Factors to consider when investing in SIP mutual funds

Following are a few parameters that mutual fund investors must keep in mind when they wish to invest in mutual funds through SIP investment:

  1. Setting time frame for investment goals
    All investors must adopt a systematic approach when it comes to planning for one’s financial goals. Your SIP investments can be further categorised basis varying investment duration of your goals such as short-term investment goals, mid-term investment goals, and long-term investment goals. Setting a time frame for all your investment goals can aid to select the right SIP investment amount and different mutual fund schemes that can help you achieve your goals in the stipulated time frame.

  2. Decide the right investment amount for your portfolio
    SIP mutual funds are quite affordable to almost all investors as these investment tools allow investors to invest in mutual funds an amount as low as Rs 100 per month. Research proves that an SIP made on an ad-hoc basis turns to be less effective than an SIP investment made after precise calculation and careful analysis using an SIP calculator.

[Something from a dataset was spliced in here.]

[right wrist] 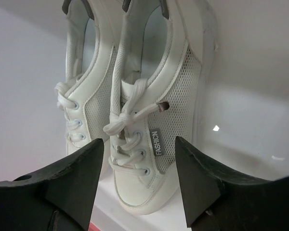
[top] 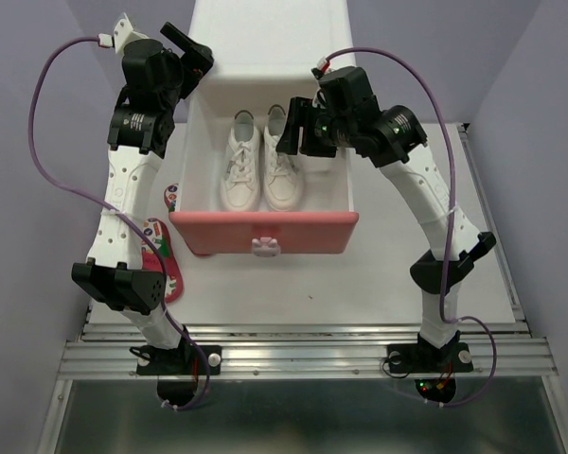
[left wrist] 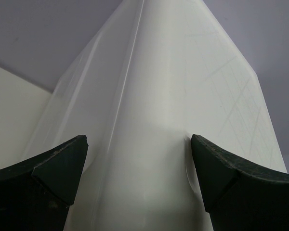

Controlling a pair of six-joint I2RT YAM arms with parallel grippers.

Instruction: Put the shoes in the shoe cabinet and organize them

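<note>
The white shoe cabinet (top: 265,38) stands at the back with one pink-fronted drawer (top: 263,232) pulled out. Two white lace-up sneakers (top: 241,163) lie side by side in the drawer, toes toward the front. They also show in the right wrist view (right wrist: 135,120). My right gripper (top: 295,128) hangs open and empty just above the right sneaker (right wrist: 139,144). My left gripper (top: 191,52) is open and empty at the cabinet's upper left corner (left wrist: 138,144), facing the cabinet's white wall (left wrist: 154,96). Red sandals (top: 161,253) lie on the table left of the drawer, partly hidden by my left arm.
The drawer front has a white bunny knob (top: 265,247). The drawer's right part (top: 327,184) beside the sneakers holds nothing. Purple walls close in on both sides. A second sandal (top: 171,197) peeks out beside the drawer's left wall.
</note>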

  3. Do not forget your risk profile
    An investor’s risk profile is the amount of risk an investor is willing to take in hope of better risk-reward ratio. An investor must understand each investor has a different risk appetite and it is affected by several parameters such as age, investment duration, immediate financial needs (if any), disposable income, financial goals, etc.

  4. Do not forget to top-up your SIP investments if required
    During instances when you find yourself with an extra source of income due to various factors such as bonus, inheritance, salary hike, etc. do not forget to top-your SIP investments. This will help you to achieve your financial goals in a period less than the stipulated time duration.

  5. Have a separate SIP for separate goals
    All investors have different and various financial goals they wish to achieve in their lifetime. It’s important to have a separate SIP investment account for each of these goals. This will help you to allocate your money in a smart manner in different types of investment that will help you meet your financial goals.

Do not forget to review your financial portfolio on a regular basis. This will help you identify underperforming funds and switch to other mutual fund schemes if the fund has been continuously underperforming for quite some time. Happy investing!